Bill Russell became the NBA’s first black head coach in 1966, 23 years before Art Shell became the NFL’s first head coach in the modern era.
This season, there are 14 black NBA coaches – nearly half the league. Including Miami’s Erik Spoelstra and Charlotte’s James Borrego, more than half of the NBA’s coaches are minorities, and now, there is just one Black coach and two minority head coaches in the NFL.
That doesn’t mean the NBA hasn’t had its issues with minority hires for the top coaching position. At the start of the 2020-21 season, there were just seven Black head coaches, down from a league-record 14 in the 2012-13 season. National Basketball Players Association executive director Michele Roberts said at the time that it was “disgraceful.”
But progress isn’t a straight line, as frustrating as that is. Before the start of this season, seven of eight head coaching jobs were awarded to Black coaches, including five first-time coaches.
The NBA did it without a Rooney Rule, an NFL edict adopted in 2003 where teams are required to interview diverse candidates.
The NBA has resisted such a rule with Commissioner Adam Silver telling reporters at the 2020 Finals, “We’ve looked at what might be an equivalent to a Rooney type rule in the NBA, and I’m not sure it makes sense.”
The NBA didn’t want a situation that former Miami Dolphins coach Brian Flores alleges – that teams conduct sham interviews with a minority just to check and box and say it was done with no intention of hiring that person.
“The answer is ultimately yes to ‘should the teams be able to hire who they want,’” Silver said in September of 2020. “I don’t see a way to operate a league where the league office, the commissioner is dictating to a team who they should or shouldn’t hire or who she should or shouldn’t fire, frankly. That’s the other side of the coin. Having said that, I know we can do better.”
The NBA did better last offseason. Seven black coaches were hired to fill eight vacancies. Previous head coach Jason Kidd (Dallas) and Nate McMillan (Atlanta) had previous head coaching experience, and Jamahl Mosley (Orlando), Willie Green (New Orleans), Ime Udoka (Boston), Chauncey Billups (Portland) and Wes Unseld Jr. (Washington) had not been head coaches.
“Obviously we have seen positive developments there in terms of the number of vacancies that are being filled,” Silver said at the 2021 Finals. “I will say that not unlike a lot of organizations that are dealing with diversity issues, this is something that requires daily attention. So again, positive movement in that direction, but we’re not going to rest on our laurels there.
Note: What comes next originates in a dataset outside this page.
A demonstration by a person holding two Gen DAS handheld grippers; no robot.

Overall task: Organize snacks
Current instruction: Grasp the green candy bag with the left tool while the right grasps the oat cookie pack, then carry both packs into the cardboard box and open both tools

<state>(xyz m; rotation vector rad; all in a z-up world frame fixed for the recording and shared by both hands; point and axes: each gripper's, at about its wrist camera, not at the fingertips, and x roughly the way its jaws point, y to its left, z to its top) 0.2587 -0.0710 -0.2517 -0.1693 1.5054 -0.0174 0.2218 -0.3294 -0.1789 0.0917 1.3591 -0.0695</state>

“Back to the point about data, it’s something that’s a regular part of our team meetings, of our Board of Governors meetings now. Not just in the coaching ranks but across the league and making sure teams are focused on it, and that we’re also working collectively to develop pools of future general managers, like (Phoenix’s) James Jones, and future great coaches, like Monty (Williams, the Suns coach). So that’s part of the work that we have to do.”
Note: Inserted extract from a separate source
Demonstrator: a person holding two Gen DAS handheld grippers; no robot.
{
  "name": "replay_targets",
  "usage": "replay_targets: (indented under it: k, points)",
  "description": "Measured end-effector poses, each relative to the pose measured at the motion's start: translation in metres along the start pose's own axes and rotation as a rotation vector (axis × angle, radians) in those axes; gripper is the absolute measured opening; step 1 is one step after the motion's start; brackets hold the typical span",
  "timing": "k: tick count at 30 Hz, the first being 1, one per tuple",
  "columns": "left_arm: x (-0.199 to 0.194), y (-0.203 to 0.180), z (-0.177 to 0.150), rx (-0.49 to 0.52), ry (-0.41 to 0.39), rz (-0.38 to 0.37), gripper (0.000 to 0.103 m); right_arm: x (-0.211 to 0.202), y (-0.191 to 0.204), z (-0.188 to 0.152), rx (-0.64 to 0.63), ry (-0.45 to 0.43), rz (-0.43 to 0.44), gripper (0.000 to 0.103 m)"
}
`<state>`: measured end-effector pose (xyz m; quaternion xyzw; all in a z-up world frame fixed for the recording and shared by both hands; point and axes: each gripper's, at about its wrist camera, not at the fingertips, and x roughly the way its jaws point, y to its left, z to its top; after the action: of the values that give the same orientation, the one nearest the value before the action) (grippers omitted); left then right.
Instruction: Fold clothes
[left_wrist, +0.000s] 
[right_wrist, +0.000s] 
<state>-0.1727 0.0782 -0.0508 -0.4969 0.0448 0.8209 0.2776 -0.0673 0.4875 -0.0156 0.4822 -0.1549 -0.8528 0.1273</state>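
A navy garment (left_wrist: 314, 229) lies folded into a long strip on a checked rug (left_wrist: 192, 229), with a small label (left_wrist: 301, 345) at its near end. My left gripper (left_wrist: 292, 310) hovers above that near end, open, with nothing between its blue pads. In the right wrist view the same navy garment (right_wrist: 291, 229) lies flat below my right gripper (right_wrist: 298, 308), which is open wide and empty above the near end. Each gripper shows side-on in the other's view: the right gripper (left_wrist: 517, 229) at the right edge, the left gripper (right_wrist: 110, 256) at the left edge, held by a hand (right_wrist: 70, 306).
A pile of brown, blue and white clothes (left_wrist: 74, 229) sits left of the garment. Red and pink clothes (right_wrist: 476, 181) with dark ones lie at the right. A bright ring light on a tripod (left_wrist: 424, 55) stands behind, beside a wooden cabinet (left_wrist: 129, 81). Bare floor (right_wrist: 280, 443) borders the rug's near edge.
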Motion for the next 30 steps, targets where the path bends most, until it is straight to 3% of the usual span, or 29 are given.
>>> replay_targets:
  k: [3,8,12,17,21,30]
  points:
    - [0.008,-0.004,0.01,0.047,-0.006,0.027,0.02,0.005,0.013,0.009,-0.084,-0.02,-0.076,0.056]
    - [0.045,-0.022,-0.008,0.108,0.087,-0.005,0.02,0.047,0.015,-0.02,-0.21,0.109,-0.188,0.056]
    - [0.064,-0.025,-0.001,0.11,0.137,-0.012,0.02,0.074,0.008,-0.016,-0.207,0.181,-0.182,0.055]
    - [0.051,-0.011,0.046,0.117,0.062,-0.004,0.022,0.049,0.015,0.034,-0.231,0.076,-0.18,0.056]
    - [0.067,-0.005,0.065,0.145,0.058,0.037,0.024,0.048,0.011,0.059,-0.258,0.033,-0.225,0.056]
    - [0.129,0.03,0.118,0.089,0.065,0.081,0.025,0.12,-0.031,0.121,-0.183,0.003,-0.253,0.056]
Billups said on Wednesday the NBA is light years ahead of any other league.
“I’m really proud of it, and I think a lot of it has to do with our players and our union,” Billups told reporters. “They’ve been pretty aggressive about what needs to happen.”
Billups strikes on two important points. The NBA with the National Basketball Coaches Association have created the NBA Coaches Equality Initiative “to identify and develop top coaching talent, with the goals of growing the number of highly skilled coaches in the NBA and ensuring a level playing field for the development and advancement of all qualified coaching candidates.”
The initiative includes workshops, learning and curriculum highlighting head coach competencies, skill development and executive coaching, networking opportunities, and a database provides teams and executives with a “comprehensive online resource featuring information on qualified coaching candidates that provides team decision-makers access to accurate information in a single location.”
In the NBA, players have powerful agency. When LeBron James, Chris Paul and others talk about the importance of Black coaches, it matters. With guaranteed contracts and such impact on their team’s success, they are not in fear of retribution for speaking out on the topic. The league and its teams listen. It may not always have an immediate impact but the voices don’t go unheard.
The NBA isn’t perfect. Billups pointed out more can be done in NBA front offices where six Black executives have final say on basketball operations matters.
“Our next level is continuing here in this position and also in front offices,” he said. “We need more minorities in front offices. You have to start somewhere and you have to continue to get better. But right now – in the league right now – we got to be better there (in front offices).”